Re variants of language, she has a really insightful article in Cosmo, which merits a lengthy quote:

"I have a confession to make: I prefer writing in present tense because I don’t really know my tenses. I did learn English when I moved to Singapore at the age of 7, but since I moved back to Indonesia seven years ago, I feel my grasp of the language slipping. Plus, the other two languages that I speak (very badly, I might add), Indonesian and Mandarin, don’t have tenses. So I find myself always speaking in present tense, which gets a bit confusing... and embarrassing.

"I’ve always had a love-hate relationship with languages, which is ironic because I’m a writer. But this conflicted relationship is something I’m sure many people from immigrant families can relate to. In Singapore, we speak Singlish -- English that’s heavily mixed with Mandarin, Cantonese, Hokkien, Malay, and Tamil -- and it’s the language I’m most comfortable speaking. When you run out of words in English, you just pluck one out of any of the aforementioned languages and keep plowing ahead. It’s glorious!
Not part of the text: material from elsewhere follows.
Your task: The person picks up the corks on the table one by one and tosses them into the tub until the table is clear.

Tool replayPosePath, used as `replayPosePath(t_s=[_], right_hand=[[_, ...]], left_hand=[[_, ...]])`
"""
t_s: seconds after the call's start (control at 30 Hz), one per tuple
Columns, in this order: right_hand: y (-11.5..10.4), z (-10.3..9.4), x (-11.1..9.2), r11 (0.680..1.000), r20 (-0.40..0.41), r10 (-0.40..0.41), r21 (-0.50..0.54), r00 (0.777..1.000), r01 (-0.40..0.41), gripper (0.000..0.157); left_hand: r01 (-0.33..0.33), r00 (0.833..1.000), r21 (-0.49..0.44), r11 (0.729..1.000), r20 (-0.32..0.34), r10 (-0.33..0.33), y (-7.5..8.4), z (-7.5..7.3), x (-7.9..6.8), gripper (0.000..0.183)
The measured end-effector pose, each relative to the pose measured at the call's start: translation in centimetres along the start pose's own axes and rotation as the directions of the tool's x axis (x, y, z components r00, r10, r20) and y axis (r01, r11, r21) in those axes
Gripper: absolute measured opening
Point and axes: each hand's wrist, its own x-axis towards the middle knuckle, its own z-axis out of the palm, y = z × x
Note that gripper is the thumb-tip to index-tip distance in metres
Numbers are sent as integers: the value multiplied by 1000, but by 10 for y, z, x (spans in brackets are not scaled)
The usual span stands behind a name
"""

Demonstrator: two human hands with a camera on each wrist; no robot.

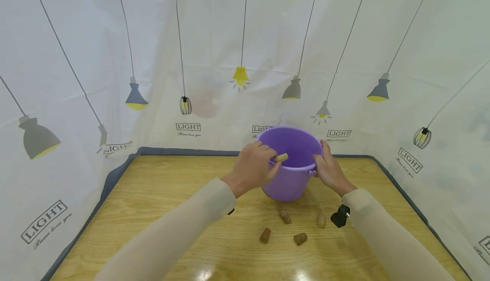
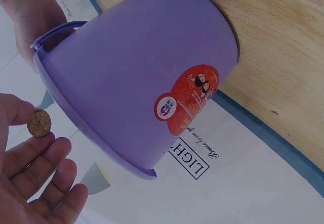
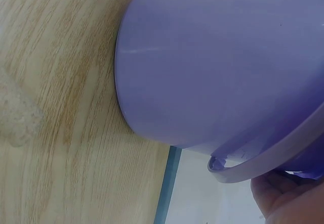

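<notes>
A purple plastic bucket (image 1: 291, 174) stands on the wooden table (image 1: 160, 213), a red round sticker (image 2: 188, 100) on its side. My left hand (image 1: 253, 166) pinches a cork (image 1: 281, 158) between thumb and fingers and holds it over the bucket's open mouth; the cork's round end (image 2: 39, 122) shows in the left wrist view. My right hand (image 1: 330, 169) grips the bucket's right rim by its handle (image 3: 263, 159). Several loose corks (image 1: 285, 216) lie on the table in front of the bucket.
A small black camera mount (image 1: 340, 216) sits on my right wrist. A white curtain printed with lamps (image 1: 240, 76) closes in the table on three sides. The table has a grey-blue border (image 1: 115, 174).
</notes>
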Motion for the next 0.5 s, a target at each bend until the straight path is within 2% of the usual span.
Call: replayPosePath(t_s=[0.5], right_hand=[[-2,0,0,1000,-7,-1,-25,1000,1,68]], left_hand=[[41,998,33,999,36,-42,5,5,15,18]])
But when I've spoken Singlish outside of Asia… oh my gosh. I still cringe remembering the reactions of shock, giggles, and wide-eyed disdain."

She aptly skewers the sharp disparity between the praise showered on foreigners who attempt Indonesian or Chinese, and the opprobrium that anglophone environments often reserve for speakers of other languages when they make mistakes or speak accented English. That's so true. I've witnessed it myself. It's embarrassing.
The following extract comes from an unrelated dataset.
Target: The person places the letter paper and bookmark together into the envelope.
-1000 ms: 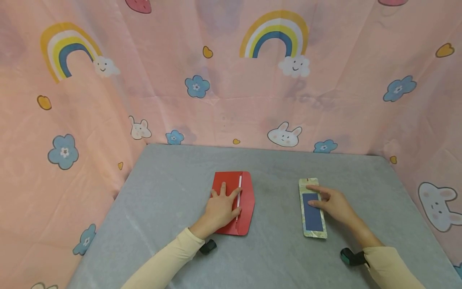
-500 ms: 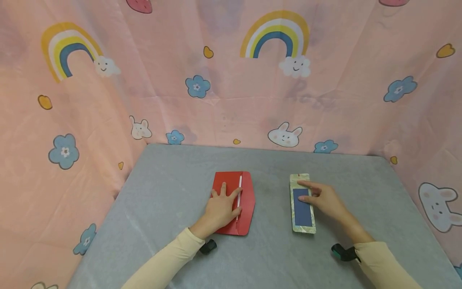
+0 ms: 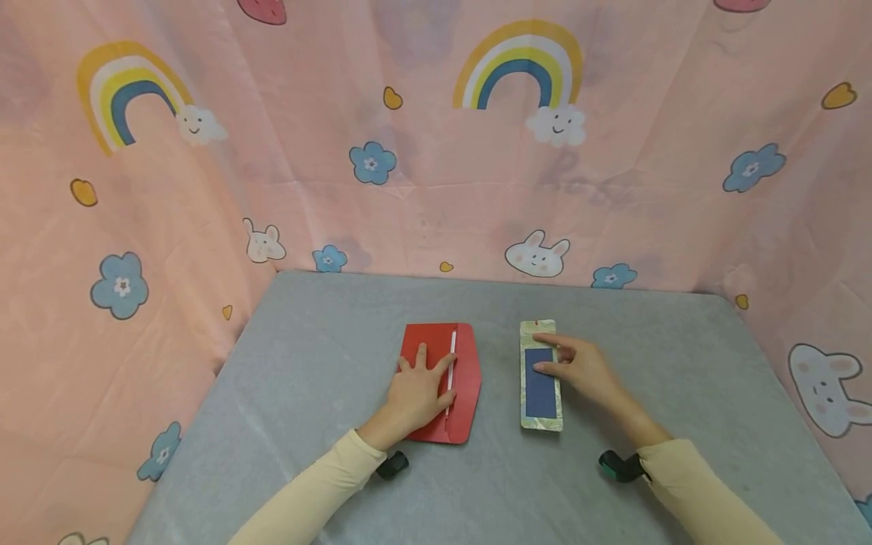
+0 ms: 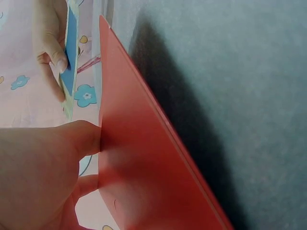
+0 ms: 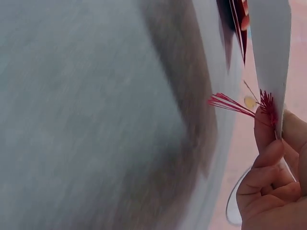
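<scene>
My left hand holds a red envelope, fingers spread over its upper face. The thumb and index finger sit by the slit along its flap side, where a white strip shows. In the left wrist view, a shadow lies on the table beside the red envelope, which appears raised. My right hand pinches the upper part of a bookmark with a blue panel and a patterned pale border. Red tassel threads hang from the bookmark in the right wrist view, where its plain pale back shows.
A grey table lies under both hands. Pink patterned cloth hangs behind it and along its sides. Dark wrist cameras stick out below both wrists. A gap of bare table separates the bookmark from the envelope.
My right hand has moved left with the bookmark, closer to the envelope and slightly farther from me. The left hand and the envelope have stayed in place.
</scene>
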A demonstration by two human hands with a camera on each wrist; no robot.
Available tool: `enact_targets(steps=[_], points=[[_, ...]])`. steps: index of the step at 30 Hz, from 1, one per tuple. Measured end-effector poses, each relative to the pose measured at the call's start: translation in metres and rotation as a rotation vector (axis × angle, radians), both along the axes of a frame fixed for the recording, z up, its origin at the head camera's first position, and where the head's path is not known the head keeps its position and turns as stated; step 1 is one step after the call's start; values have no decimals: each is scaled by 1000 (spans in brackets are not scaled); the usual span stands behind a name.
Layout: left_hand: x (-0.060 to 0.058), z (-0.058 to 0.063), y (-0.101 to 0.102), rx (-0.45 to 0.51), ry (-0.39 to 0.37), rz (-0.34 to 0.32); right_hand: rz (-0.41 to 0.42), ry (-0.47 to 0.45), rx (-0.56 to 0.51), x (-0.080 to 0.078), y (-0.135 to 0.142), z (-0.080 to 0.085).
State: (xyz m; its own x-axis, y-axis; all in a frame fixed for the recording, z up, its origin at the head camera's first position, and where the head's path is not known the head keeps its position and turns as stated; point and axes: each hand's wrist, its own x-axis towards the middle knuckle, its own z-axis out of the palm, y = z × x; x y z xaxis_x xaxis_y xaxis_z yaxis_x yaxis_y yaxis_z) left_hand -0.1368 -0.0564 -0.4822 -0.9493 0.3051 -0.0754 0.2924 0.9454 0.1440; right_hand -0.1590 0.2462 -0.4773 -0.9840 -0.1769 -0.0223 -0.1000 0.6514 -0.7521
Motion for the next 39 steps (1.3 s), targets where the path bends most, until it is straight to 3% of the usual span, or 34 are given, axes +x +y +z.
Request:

Speaking of her second novel, Dial A for Aunties, she goes on: "The aunties in my novel speak the same kind of broken English that my parents and many of my own relatives do, the same English that receives ridicule from native English speakers. I wanted to show that behind the halting sentences, there are highly intelligent people, people whose words flow out of them in their own language...

"I keep expecting people to call me out for being a fraud, someone who isn’t even 100 percent comfortable with the English language. But throughout every part of the publishing process, I was never once ridiculed for my accent or the occasional awkward phrase that betrays me as a non-native speaker. It feels, finally, like I have come full circle and been accepted as a writer, broken English and all."

I'm not sure Sutanto will be a repeat author for me, but it was a pleasure to spend a few hours in the redoubtable Vera's company.